Nel bel contributo pubblicato qualche giorno fa su questo blog, La sfera pubblica al tempo della pandemia, Mario Neve riprende il Protagora di Platone, ricordando che Zeus donò agli uomini, affinché non si autodistruggessero per via della loro ferinità, la politica, ovvero aidos (il rispetto) e dike(la giustizia). Ora, prosegue Neve, la reclusione domestica imposta dall’epidemia di Covid-19, ci restituisce il silenzio, ci protegge dall’aggressività dei social media ed in qualche modo anche la distanza, che è appunto presupposto del rispetto.
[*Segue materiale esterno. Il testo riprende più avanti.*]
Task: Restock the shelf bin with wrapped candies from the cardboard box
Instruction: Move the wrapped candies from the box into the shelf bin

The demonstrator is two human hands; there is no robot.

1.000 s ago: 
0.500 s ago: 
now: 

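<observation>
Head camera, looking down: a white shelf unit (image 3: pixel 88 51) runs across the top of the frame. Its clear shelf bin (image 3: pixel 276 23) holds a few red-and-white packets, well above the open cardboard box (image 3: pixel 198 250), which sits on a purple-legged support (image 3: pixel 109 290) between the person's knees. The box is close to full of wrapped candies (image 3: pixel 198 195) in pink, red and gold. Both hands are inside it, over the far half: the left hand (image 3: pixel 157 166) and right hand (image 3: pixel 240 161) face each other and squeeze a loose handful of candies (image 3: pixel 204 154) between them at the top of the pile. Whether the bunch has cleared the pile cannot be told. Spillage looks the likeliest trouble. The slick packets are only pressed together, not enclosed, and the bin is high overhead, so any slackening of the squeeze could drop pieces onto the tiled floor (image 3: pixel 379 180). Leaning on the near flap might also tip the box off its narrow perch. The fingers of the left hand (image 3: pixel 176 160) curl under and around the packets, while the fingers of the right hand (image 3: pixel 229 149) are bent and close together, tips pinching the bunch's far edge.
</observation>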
Concordo con Neve per quanto riguarda aidos, ma cosa dire per quanto riguarda dike, la giustizia. Innanzitutto come la concettualizziamo? Programma vasto! Accontentiamoci della concezione aristotelica di giustizia commutativa o regolatrice , ovvero quella che fa perno sul concetto di eguaglianza tra individui. Assumendo questa chiave di lettura, non possiamo non riflettere sul fatto che la letalità del virus è più elevata tra coloro che hanno già patologie in atto. Sono queste patologie diffuse in modo casuale tra la popolazione? Ovviamente le persone anziane sono più interessate alla morbilità cronica, ma, come è noto da tempo, lo stato di salute di un individuo è connesso anche alla classe sociale di appartenenza, come argomenta l’ampia letteratura in merito.
Possiamo renderci conto di questo fatto già osservando il grafico e la mappa di questa figura che mostrano la speranza di vita alla nascita nel 2016 per regione e provincia (fonte Osservatorio Nazionale della Salute nelle Regioni Italiane, con sede a Roma all’Università Cattolica, ideato dal professor Walter Ricciardi, con un focus dedicato alle disuguaglianze di salute in Italia).
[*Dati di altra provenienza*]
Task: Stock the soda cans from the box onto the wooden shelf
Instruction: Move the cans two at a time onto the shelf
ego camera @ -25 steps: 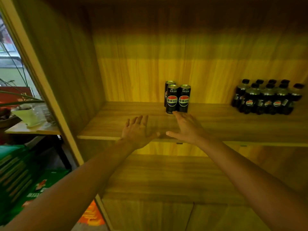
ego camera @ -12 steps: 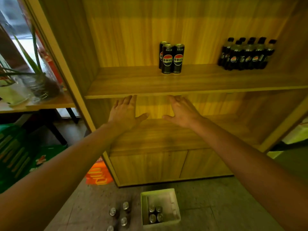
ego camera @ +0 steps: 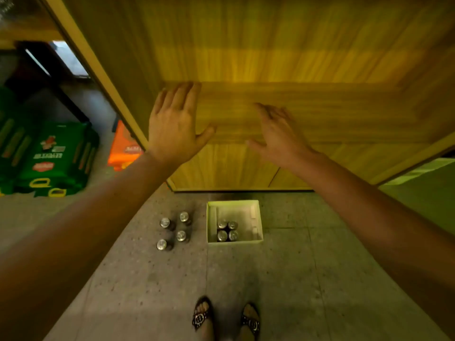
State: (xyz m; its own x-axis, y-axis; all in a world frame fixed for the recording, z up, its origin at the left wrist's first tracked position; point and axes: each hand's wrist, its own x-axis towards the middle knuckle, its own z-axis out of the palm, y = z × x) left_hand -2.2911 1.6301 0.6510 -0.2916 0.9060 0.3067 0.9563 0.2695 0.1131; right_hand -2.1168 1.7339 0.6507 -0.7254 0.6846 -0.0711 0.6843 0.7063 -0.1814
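The right hand [ego camera: 278, 136] is blurring at the fingertips, and the wooden shelf [ego camera: 307, 114] is running out of view at the top; only can tops are showing. Both hands are hanging empty before the shelf, the left hand [ego camera: 172, 129] with fingers spread flat; four soda cans [ego camera: 227, 230] are standing in the box [ego camera: 257, 217] on the floor [ego camera: 283, 279], four more cans [ego camera: 174, 230] just left of it.

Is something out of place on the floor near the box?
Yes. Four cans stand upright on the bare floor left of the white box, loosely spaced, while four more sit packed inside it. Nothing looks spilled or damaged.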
Ulteriore conferma la si ottiene osservando le curve di sopravvivenza secondo la posizione nella professione (durante la vita attiva), tratte dalla Tesi di Dottorato di Carlo Lallo (La Sapienza) di questa seconda figura

Vi è poi l’aspetto del rischio professionale, particolarmente alto dove i luoghi di lavoro sono ancora popolati (gli ospedali in primo luogo) le probabilità di contagio sono più elevate. Se dobbiamo imparare dalla Cina (e la Cina è vicina, lo diceva già Marco Bellocchio nel suo bel film del 1967) allora dobbiamo tener presente che là il contagio è stato fermato perché la provincia di Huabei è stata completamente “blindata”, tutti gli uffici e le fabbriche erano chiusi.
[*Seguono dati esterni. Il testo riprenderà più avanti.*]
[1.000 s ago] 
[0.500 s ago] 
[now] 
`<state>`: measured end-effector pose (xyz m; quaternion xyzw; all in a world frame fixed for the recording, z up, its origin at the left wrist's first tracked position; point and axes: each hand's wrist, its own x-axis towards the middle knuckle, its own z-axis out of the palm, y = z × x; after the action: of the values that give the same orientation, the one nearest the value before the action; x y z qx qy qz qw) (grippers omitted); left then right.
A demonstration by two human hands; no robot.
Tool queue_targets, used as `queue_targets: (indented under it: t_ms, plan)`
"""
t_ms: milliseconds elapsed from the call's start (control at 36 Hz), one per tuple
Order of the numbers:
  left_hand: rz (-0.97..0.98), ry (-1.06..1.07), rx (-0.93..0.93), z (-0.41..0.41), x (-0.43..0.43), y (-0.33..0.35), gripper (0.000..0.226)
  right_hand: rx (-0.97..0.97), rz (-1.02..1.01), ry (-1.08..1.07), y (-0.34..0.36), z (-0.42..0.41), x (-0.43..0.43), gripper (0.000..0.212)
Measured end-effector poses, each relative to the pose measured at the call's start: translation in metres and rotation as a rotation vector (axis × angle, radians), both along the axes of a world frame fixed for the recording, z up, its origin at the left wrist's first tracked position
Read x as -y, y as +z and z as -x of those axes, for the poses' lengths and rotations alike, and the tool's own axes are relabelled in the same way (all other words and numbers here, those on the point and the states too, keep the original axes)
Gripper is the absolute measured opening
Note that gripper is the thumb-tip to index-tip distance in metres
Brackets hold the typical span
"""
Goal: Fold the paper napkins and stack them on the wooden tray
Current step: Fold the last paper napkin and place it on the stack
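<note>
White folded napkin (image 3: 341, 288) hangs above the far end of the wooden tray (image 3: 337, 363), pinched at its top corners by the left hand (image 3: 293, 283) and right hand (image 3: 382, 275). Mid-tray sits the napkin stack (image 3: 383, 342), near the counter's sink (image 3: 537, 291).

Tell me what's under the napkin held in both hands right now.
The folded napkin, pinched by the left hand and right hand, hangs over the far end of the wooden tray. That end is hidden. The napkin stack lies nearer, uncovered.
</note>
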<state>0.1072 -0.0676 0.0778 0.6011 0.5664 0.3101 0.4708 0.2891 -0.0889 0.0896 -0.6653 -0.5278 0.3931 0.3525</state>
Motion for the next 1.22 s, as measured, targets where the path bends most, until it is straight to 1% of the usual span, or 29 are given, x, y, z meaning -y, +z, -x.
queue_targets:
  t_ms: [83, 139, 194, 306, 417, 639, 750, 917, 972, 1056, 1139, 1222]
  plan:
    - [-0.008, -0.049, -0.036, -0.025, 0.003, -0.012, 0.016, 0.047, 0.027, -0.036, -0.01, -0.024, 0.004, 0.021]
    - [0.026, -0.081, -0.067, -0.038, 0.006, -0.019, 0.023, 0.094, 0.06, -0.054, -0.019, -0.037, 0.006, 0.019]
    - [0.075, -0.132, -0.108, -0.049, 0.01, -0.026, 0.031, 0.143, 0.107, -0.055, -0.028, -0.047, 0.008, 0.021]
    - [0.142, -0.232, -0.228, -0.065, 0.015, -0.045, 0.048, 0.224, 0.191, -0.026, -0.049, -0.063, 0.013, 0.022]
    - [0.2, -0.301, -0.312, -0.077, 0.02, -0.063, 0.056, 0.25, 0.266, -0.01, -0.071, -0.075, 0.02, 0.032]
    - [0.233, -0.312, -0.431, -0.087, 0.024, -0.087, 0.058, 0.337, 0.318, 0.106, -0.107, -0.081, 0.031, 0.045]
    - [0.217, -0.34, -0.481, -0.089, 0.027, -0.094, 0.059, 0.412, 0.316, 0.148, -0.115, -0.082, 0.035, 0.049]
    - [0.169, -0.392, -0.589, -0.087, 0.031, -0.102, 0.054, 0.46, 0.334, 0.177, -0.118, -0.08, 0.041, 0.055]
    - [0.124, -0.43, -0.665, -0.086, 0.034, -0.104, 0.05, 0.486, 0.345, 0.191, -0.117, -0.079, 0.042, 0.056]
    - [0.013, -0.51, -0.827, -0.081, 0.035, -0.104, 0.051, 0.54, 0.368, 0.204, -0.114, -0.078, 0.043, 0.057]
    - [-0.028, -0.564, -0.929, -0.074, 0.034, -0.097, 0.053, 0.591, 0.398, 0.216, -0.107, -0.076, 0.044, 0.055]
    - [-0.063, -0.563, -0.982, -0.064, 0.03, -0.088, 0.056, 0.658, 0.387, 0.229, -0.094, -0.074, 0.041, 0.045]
C’è ben poca dike nella vicenda del COVID-19 in Italia. Parchi chiusi (sacrosanto) e fabbriche aperte. Una stima della Fondazione Di Vittorio asserisce che nelle 80 classi di attività economica in cui l’ultimo decreto governativo autorizza a continuare la produzione sono impiegate circa 12 milioni di persone.
Un’altra situazione assai difficile è quella dei “bambini perduti”(ovvero quelli con cui l’istituzione scolastica ha perso i contatti) nella scuola dell’infanzia e nella scuola dell’obbligo, perduti perché non hanno né connessione ad internet né computer, né smartphone. E si potrebbe continuare a lungo. La crisi sanitaria provocata dal Coronavirus, palesemente una crisi di salute pubblica, ha esasperato le diseguaglianze economiche e sociali che già affliggevano l’Italia, ed è stata così grave proprio in ragione di quelle disuguaglianze
Riprendendo il registro neoplatonico, se aspiriamo a superare la stasis (ovvero la situazione di disordine distruttivo in cui ci troviamo) dovremmo cercare di realizzare una nuova homonoia, ovvero una comunanza di visione, di concezione del mondo. E questo obiettivo, a mio parere, si può raggiungere solo restaurando la dike. E in questi giorni e in queste ore, restaurare la dike significa primo luogo restaurare la giustizia sociale. Appare evidente che solo con il rafforzamento delle funzioni dello stato in economia sarà possibile approntare quei provvedimenti e quelle iniziative necessarie ad affrontare ed attenuare le conseguenze economiche e sociali della crisi sanitaria.
Proiettata sulle dimensioni della politica economica e della politica tout court, ciò sta a significare il superamento definitivo (la rottamazione!) dell’apparato ordoliberista che costituisce la struttura profonda dell’Unione Europea, dal trattato di Maastricht al Patto di Stabilità alle politiche di austerity in senso lato.